尾崎人形は佐賀県神埼市神埼町尾崎西分地区に伝わる焼き物の人形です。県内の陶磁器の中で最も古く、言い伝えによれば、弘安4年(1281年)、蒙古(モンゴル帝国)が襲来した元寇の際、捕虜となった蒙古軍の兵隊が人形を作って吹き嗚らし、遠い祖国を偲んだのが始まりだと言われています。
尾崎には焼き物作りに適した粘土質の土壌があり、やがて技術が地元民に伝わり、肥前尾崎焼として、瓦、火鉢(ひばち)、鉢物(はちもの)などが盛んに作られました。江戸時代には、佐賀藩から幕府への献上品のひとつにもなりました。その傍らで作られていたのが尾崎人形です。
700年以上の長きに渡って伝わる尾崎人形は、時代の流れの中で何度か途絶えながらも復活・継承されてきました。現在は、尾崎人形保存会の手によって再興され継承されています。
息を吹き入れると「ホーホー」と素朴な音が鳴る土笛(つちぶえ)や人形の中に玉を入れ、振ると柔らかな音が出る土鈴(どれい)など、尾崎人形には子どもが喜ぶ仕掛けがたくさん施されています。
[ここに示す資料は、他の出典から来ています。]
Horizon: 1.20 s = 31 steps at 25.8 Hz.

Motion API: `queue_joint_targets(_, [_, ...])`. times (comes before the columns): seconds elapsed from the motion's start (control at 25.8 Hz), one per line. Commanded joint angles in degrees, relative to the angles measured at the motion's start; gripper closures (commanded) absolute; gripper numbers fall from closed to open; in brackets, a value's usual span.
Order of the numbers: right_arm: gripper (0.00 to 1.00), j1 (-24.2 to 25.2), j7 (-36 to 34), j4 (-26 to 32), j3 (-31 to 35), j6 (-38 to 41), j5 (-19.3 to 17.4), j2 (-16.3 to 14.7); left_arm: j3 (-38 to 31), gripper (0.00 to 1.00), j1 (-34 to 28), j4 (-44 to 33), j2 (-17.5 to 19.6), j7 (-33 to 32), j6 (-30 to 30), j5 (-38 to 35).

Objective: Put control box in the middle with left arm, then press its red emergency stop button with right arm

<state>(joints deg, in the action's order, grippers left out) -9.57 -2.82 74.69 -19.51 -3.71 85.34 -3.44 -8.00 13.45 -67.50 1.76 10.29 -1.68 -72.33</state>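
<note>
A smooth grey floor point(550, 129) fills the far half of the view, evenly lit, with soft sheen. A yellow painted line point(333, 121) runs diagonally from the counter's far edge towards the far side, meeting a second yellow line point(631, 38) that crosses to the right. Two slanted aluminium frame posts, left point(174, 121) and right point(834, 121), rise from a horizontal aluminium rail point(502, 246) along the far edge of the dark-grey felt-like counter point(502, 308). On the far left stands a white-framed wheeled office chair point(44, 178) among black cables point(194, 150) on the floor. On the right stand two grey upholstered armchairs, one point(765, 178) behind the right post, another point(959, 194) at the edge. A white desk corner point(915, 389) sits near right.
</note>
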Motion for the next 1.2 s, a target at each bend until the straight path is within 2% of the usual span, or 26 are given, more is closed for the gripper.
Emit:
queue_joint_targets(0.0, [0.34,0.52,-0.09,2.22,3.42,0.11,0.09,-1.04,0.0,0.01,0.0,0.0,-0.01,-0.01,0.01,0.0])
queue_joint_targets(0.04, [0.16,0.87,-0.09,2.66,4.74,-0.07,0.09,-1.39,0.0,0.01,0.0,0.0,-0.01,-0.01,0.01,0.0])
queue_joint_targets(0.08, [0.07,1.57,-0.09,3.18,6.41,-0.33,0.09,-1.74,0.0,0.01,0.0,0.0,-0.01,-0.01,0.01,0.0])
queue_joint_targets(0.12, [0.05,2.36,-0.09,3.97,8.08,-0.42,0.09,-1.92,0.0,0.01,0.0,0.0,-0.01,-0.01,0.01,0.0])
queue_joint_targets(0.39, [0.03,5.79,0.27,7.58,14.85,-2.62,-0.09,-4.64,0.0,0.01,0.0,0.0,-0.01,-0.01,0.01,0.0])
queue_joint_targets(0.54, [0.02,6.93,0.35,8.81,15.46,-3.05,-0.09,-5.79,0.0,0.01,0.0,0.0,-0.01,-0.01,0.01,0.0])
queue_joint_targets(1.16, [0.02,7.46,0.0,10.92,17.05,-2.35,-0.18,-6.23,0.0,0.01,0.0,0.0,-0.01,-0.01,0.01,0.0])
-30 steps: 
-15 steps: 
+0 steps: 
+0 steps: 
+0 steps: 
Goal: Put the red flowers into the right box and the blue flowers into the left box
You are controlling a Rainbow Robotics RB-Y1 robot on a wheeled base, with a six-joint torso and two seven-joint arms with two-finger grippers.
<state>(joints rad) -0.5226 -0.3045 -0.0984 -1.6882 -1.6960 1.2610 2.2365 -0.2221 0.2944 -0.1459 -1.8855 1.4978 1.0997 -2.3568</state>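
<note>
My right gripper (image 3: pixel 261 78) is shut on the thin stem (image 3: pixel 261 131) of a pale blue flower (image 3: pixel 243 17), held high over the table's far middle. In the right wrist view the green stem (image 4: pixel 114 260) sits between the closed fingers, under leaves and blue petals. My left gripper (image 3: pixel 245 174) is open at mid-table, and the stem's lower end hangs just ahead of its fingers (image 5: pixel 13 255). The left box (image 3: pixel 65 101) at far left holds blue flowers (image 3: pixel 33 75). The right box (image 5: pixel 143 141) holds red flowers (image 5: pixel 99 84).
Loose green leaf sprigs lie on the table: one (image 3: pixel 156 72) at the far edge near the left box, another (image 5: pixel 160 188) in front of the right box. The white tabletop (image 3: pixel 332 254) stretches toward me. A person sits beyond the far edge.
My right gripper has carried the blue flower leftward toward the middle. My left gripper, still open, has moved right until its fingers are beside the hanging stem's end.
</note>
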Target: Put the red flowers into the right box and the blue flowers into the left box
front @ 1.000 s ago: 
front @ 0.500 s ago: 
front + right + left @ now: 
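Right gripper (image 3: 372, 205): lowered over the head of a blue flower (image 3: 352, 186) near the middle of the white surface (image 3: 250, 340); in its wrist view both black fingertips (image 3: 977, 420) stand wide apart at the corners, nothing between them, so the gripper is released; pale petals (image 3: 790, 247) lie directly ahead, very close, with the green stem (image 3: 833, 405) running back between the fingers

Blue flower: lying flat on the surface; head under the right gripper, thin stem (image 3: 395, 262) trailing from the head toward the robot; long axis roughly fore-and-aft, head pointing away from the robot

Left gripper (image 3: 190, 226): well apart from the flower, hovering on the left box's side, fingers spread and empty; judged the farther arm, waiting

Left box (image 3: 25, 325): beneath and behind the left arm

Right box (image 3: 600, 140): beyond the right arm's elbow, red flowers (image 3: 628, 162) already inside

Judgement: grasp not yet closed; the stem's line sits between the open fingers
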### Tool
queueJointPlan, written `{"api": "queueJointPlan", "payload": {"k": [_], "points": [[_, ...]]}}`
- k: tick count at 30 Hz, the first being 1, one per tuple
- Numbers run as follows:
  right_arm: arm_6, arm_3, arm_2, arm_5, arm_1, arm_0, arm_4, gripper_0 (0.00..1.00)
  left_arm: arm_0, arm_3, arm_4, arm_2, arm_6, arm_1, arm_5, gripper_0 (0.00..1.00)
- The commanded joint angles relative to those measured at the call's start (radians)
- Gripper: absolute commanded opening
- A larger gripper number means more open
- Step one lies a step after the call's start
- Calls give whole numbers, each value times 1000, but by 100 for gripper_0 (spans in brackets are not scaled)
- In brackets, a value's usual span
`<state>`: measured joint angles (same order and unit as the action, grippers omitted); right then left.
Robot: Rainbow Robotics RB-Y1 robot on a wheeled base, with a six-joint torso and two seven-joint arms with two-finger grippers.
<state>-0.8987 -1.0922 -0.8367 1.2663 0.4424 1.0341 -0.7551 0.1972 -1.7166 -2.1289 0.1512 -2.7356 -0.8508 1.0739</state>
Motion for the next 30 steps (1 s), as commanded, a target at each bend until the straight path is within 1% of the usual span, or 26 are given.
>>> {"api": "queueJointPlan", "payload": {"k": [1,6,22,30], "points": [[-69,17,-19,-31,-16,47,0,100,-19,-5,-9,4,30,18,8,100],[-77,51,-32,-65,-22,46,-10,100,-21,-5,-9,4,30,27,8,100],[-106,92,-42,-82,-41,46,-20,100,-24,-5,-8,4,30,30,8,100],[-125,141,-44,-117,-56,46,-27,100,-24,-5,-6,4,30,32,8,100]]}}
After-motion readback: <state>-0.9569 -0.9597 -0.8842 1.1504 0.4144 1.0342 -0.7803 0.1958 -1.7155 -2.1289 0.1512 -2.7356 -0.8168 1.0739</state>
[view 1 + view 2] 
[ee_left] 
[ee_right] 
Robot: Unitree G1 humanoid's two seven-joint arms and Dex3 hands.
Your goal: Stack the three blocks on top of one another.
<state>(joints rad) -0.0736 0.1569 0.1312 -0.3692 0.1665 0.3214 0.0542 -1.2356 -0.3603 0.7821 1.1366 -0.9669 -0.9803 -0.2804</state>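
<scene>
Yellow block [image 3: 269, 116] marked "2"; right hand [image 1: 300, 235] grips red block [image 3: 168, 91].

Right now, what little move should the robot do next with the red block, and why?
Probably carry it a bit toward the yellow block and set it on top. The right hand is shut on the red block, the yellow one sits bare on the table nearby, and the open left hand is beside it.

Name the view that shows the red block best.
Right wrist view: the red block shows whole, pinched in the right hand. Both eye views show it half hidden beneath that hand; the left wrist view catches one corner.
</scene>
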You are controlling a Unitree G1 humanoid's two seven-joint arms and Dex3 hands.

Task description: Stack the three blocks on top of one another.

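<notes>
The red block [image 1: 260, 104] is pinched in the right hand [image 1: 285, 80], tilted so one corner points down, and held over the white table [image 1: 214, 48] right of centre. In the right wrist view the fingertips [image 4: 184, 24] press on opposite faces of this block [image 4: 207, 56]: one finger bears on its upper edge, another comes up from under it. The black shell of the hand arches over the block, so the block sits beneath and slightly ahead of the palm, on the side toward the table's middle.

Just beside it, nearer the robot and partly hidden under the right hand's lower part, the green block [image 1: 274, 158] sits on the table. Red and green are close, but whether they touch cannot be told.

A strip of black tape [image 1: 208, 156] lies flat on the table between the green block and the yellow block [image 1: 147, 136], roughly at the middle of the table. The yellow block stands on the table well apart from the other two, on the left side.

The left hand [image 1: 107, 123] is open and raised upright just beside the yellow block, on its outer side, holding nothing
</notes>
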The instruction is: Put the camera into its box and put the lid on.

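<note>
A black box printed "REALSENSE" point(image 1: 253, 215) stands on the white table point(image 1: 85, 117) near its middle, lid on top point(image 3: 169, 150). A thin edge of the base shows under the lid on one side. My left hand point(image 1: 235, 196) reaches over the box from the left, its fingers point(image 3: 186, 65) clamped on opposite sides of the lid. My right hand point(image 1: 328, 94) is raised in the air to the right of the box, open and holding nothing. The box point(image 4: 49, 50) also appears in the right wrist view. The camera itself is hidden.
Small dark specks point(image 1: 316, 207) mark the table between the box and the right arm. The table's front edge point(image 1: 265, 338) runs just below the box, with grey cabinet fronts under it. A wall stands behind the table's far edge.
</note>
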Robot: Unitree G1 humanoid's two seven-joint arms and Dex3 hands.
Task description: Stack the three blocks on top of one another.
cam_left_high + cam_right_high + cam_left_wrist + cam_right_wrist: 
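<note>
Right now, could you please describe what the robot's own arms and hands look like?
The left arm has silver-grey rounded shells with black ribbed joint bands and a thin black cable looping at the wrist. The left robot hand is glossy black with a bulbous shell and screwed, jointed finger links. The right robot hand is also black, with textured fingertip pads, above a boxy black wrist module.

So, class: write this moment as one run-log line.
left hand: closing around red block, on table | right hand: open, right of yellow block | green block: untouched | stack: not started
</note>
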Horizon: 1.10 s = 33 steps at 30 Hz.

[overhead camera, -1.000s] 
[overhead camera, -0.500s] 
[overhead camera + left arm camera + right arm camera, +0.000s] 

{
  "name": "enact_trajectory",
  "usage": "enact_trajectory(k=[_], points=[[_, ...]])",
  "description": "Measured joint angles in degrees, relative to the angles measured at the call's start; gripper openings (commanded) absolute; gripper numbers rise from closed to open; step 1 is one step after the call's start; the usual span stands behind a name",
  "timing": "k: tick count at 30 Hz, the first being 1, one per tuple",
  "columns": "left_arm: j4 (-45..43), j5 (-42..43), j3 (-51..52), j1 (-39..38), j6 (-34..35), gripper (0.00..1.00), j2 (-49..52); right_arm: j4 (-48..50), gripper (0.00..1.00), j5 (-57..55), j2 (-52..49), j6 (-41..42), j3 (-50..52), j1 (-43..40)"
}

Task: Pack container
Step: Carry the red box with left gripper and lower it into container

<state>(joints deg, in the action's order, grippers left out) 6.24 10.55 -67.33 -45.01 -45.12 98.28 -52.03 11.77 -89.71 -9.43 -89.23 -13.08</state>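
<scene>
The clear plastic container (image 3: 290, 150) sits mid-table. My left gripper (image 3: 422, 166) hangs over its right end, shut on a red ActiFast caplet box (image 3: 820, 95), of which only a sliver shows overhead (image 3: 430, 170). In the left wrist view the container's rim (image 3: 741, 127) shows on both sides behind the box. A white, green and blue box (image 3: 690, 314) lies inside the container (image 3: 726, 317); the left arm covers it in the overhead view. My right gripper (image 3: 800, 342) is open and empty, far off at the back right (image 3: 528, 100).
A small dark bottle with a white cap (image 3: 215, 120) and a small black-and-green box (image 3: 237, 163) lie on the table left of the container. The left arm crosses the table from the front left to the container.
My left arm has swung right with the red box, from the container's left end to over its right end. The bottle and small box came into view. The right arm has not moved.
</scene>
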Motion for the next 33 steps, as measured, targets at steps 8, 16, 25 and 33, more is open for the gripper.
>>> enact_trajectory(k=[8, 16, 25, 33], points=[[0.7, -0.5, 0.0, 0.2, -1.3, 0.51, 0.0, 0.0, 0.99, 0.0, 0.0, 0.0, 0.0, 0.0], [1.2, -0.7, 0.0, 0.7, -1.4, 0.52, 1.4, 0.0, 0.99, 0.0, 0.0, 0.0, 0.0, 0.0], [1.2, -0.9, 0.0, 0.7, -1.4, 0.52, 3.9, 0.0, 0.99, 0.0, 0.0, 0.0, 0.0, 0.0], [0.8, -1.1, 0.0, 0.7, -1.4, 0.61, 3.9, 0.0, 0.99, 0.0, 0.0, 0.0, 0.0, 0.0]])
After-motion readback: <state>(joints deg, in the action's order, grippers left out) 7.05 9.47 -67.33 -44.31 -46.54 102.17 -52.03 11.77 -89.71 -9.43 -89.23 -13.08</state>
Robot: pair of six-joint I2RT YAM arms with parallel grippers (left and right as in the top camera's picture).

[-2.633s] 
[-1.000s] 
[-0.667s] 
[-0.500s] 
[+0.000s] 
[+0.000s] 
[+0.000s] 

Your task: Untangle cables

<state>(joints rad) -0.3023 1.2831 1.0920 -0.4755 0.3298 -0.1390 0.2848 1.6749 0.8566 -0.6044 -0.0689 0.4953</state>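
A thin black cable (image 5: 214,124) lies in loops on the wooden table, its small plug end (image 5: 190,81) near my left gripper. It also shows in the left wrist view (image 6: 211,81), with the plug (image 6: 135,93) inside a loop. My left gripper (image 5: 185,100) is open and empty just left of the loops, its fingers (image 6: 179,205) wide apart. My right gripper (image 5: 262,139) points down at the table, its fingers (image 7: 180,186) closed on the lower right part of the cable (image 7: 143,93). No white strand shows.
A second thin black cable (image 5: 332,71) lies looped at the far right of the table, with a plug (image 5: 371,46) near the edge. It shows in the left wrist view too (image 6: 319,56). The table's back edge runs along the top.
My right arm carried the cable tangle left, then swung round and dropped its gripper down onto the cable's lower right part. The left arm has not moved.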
現在は40種ほどのバリエーションがあり、全てが手作業で作られているため、一つひとつ微妙に表情や趣が異なり、味わい深いものがあります。

 

 

佐賀をモチーフにした人形

 

特徴

尾崎人形の昔から伝統色である、赤・青・黄色の3色で彩色されていることが特徴です。絵具が高価な時代から手に入りやすい3色を使い、色を重ねすぎずシンプルなデザインで製作してきました。

 

地域の人々の手で復活した郷土玩具

作り手がいなくなり、一度は途絶えた尾崎人形ですが、1990年(平成2年)に八谷至大が尾崎焼保存会を結成し復活しました。その後、高柳政廣が型や窯を受け継ぎ、今の形になりました。
現在の尾崎人形は、昔作られていた人形の復刻に取り組んでいます。また、佐賀県の県烏であるカチガラスやムツゴロウなど、地域の物をモチーフにした土鈴(どれい)や土笛(つちぶえ)も 作っています。